Look below for the lines from the one with "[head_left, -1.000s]" to the one with "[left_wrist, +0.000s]", and copy exactly those lines, both ends included.

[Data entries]
%%
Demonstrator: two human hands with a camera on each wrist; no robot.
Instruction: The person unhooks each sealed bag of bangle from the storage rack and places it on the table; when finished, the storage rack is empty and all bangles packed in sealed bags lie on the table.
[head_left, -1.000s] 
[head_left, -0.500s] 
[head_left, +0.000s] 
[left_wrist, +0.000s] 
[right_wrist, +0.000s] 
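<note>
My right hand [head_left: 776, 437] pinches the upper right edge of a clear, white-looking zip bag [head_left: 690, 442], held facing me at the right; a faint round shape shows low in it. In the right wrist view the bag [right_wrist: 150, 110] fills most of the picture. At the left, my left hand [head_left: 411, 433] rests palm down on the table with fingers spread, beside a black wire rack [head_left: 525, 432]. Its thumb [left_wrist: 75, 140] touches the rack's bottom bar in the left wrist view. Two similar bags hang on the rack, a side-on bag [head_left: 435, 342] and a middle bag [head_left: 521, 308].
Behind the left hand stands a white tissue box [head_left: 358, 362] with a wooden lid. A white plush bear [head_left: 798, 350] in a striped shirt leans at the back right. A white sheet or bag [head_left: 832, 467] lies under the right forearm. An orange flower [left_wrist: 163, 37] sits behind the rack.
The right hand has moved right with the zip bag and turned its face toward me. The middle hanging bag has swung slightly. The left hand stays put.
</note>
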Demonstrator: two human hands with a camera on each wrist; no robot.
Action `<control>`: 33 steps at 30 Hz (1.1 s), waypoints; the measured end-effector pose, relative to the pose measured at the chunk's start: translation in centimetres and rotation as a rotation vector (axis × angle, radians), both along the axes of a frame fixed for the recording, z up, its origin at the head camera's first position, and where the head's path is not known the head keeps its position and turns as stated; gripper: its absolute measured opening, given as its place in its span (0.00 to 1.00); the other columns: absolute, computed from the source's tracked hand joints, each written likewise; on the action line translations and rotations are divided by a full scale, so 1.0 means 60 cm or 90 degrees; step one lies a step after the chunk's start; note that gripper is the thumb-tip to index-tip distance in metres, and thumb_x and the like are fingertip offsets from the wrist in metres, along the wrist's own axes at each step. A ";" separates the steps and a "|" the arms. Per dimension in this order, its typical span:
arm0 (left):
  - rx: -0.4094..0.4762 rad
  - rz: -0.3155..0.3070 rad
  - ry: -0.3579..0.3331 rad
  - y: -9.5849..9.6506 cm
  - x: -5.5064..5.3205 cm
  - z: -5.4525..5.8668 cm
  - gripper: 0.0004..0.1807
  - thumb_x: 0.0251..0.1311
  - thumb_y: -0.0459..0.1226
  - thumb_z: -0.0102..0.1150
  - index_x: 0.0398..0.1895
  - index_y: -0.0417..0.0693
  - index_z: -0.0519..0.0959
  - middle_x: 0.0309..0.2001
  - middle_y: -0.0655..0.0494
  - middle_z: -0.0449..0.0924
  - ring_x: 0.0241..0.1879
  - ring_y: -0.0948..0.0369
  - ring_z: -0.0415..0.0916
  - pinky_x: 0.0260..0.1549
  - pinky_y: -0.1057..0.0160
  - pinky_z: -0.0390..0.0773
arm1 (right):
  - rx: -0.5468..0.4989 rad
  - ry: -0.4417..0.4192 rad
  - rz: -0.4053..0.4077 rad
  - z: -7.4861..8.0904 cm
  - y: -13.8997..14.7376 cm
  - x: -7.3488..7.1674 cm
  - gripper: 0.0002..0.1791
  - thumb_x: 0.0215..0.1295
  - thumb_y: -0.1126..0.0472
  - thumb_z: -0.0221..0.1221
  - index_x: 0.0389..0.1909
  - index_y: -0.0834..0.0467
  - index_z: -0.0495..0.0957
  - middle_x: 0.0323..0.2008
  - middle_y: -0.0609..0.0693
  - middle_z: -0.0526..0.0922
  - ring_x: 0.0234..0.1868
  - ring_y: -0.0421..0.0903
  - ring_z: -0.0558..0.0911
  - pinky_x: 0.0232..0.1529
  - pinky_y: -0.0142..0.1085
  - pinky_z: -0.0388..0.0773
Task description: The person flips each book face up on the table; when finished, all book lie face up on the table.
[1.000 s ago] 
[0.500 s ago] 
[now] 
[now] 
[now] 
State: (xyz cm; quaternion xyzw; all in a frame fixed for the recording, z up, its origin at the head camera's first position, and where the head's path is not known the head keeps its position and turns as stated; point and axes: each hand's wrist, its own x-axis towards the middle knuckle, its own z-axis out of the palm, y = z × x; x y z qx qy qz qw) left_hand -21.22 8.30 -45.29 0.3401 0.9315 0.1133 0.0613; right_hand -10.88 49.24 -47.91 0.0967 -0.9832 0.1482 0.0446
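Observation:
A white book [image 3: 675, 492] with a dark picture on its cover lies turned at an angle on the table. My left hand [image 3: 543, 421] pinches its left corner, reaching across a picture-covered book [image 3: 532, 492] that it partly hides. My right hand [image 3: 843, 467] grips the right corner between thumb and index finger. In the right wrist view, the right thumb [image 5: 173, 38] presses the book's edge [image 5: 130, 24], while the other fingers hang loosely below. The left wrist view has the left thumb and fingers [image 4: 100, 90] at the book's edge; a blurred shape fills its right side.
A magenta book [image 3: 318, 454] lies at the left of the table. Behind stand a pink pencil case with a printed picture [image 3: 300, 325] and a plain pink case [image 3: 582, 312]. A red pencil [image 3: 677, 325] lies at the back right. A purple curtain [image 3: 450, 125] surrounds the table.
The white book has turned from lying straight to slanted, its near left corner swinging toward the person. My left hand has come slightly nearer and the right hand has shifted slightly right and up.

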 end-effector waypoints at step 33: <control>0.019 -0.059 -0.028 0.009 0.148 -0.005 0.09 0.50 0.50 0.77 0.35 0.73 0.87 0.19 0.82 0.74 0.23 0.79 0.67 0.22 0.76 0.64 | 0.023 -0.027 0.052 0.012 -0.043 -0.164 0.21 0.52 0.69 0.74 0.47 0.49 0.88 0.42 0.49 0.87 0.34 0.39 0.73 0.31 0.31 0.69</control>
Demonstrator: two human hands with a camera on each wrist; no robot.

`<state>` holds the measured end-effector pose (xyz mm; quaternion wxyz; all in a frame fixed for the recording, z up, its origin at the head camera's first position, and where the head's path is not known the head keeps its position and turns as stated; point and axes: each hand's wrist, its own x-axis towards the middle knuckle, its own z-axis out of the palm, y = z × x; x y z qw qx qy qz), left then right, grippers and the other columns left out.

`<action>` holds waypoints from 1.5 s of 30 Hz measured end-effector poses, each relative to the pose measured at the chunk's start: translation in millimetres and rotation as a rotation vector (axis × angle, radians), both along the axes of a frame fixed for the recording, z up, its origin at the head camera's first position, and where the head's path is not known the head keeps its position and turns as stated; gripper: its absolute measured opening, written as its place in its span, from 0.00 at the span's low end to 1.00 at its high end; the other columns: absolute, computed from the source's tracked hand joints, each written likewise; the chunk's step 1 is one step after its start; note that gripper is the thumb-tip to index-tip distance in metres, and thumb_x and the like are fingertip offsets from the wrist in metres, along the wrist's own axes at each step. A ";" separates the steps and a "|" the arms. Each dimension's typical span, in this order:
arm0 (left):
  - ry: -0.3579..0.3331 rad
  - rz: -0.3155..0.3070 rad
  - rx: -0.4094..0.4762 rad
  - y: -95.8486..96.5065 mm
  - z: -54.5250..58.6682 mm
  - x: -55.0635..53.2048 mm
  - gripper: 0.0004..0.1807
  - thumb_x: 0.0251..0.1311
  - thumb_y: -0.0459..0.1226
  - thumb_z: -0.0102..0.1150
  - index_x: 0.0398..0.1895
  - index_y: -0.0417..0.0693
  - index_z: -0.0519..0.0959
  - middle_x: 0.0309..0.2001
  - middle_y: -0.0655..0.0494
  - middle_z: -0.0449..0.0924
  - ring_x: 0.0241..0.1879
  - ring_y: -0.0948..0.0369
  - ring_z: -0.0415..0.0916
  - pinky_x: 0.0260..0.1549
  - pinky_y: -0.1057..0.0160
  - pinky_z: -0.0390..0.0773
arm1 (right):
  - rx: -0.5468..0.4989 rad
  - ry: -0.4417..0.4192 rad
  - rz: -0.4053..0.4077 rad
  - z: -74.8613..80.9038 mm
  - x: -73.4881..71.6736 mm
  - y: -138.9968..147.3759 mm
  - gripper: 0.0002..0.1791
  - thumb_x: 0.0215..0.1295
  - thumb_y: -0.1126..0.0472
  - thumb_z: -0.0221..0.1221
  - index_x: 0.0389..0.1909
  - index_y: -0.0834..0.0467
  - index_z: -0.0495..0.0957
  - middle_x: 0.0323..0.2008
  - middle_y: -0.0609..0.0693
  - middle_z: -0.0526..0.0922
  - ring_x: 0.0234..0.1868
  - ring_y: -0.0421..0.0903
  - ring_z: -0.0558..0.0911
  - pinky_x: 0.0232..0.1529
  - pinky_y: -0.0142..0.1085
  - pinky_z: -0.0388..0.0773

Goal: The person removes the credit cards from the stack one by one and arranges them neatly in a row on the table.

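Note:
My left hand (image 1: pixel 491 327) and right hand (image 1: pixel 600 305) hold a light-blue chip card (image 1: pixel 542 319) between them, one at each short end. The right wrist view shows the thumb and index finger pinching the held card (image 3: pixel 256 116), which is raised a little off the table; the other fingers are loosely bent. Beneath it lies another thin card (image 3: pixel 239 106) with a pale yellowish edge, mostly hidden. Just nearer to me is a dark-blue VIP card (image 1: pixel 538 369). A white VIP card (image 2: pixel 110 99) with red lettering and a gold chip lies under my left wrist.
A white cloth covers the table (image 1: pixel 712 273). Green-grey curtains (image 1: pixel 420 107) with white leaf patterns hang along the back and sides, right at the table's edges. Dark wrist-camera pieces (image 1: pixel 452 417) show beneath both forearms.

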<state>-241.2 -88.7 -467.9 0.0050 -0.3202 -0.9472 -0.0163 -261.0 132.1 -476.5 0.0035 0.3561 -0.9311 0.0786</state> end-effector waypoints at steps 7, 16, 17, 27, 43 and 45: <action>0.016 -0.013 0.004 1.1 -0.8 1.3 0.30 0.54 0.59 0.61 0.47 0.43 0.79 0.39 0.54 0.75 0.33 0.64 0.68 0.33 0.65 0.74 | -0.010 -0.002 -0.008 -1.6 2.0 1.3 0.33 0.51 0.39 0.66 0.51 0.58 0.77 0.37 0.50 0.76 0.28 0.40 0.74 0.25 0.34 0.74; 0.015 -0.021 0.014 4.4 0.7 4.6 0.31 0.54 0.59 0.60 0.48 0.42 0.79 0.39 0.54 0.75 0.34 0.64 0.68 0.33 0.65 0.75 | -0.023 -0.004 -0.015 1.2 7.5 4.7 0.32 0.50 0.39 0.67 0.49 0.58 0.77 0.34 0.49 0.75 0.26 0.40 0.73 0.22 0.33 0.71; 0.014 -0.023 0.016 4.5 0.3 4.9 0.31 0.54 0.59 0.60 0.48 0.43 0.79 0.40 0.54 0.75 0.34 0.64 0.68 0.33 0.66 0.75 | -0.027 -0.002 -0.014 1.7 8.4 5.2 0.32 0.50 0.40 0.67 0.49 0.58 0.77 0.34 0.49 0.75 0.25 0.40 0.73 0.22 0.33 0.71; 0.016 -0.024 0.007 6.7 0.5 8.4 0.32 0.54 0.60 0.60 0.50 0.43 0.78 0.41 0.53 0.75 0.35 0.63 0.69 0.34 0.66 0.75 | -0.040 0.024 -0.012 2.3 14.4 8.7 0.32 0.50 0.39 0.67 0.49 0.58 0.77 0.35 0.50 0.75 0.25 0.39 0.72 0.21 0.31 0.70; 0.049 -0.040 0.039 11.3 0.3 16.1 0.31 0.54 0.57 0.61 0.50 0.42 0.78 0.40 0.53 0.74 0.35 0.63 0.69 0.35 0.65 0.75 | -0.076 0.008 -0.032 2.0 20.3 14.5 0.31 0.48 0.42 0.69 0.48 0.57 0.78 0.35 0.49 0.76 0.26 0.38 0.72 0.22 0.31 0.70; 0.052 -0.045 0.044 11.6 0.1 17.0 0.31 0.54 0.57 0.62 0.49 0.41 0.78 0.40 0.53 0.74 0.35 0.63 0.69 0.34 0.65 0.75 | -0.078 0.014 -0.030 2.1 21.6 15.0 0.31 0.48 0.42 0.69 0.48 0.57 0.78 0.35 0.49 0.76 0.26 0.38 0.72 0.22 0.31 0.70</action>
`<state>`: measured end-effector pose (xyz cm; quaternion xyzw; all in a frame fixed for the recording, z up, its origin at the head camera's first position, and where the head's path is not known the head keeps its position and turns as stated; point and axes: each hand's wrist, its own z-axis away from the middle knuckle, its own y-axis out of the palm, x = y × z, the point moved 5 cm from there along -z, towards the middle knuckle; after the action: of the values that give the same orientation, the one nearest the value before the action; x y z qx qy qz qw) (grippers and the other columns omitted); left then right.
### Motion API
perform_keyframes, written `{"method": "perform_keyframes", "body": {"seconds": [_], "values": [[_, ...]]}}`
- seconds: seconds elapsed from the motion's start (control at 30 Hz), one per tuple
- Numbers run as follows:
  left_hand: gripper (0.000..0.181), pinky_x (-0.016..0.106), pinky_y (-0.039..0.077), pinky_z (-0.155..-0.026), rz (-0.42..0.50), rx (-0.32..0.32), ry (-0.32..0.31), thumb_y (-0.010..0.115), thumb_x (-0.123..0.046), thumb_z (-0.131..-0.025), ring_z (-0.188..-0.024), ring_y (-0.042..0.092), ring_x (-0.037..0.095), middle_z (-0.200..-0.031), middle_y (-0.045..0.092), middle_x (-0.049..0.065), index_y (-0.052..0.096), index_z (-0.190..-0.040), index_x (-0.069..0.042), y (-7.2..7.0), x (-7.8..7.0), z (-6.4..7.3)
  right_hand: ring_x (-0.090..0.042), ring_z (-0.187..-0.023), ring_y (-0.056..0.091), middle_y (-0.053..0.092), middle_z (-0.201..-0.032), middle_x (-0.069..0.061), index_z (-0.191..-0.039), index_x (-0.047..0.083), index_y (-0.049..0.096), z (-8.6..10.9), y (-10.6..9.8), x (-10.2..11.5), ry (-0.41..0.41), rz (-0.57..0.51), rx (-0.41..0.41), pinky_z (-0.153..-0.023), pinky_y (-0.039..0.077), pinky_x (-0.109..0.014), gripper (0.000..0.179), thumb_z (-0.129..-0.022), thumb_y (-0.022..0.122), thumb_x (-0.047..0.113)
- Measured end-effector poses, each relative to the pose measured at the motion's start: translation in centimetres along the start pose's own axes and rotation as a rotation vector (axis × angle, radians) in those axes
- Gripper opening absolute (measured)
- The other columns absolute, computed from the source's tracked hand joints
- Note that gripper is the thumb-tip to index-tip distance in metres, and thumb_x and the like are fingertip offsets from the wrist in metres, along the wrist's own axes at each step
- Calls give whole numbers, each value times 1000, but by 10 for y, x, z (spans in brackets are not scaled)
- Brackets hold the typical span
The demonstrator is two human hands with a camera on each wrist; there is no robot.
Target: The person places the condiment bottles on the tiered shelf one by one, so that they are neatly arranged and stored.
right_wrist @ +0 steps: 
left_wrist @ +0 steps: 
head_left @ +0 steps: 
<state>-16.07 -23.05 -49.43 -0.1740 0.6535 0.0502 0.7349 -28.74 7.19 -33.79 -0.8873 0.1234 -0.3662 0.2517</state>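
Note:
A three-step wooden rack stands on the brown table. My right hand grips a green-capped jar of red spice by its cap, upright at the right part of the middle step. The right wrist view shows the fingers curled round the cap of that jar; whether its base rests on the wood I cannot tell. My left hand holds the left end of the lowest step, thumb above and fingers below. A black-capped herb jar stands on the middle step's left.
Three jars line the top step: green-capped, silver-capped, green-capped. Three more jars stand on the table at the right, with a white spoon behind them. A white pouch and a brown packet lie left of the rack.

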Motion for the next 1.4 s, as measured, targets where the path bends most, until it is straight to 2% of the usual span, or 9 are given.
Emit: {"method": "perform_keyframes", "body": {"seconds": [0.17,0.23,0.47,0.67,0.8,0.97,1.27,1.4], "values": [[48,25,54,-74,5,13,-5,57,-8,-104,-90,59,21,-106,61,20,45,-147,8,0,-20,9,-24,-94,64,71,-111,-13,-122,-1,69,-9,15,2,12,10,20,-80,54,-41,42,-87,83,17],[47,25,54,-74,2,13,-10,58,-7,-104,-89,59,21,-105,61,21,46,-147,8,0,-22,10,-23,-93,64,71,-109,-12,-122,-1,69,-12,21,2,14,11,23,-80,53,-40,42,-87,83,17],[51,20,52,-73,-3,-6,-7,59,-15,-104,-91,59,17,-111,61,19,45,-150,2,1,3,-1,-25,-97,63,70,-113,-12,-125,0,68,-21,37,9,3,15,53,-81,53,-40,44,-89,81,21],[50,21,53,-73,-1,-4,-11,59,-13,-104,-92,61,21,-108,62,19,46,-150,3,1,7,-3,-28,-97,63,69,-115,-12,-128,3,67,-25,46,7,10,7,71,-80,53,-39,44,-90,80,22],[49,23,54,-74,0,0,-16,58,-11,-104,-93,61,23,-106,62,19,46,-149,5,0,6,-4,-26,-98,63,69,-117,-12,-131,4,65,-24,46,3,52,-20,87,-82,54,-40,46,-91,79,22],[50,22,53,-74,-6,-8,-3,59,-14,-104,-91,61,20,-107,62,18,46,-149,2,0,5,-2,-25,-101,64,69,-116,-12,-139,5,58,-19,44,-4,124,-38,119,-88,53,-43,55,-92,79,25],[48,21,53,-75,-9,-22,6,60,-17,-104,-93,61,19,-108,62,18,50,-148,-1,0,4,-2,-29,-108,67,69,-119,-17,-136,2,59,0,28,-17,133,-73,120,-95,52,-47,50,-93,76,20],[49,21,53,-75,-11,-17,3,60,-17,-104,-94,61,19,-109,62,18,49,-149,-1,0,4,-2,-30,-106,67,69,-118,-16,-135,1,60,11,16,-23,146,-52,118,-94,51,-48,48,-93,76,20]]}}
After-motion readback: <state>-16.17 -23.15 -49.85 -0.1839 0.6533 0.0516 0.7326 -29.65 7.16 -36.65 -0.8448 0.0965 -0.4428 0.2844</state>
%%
_Response to this exercise_:
[head_left, -1.000s] 
[head_left, -0.500s] 
[head_left, +0.000s] 
[left_wrist, +0.000s] 

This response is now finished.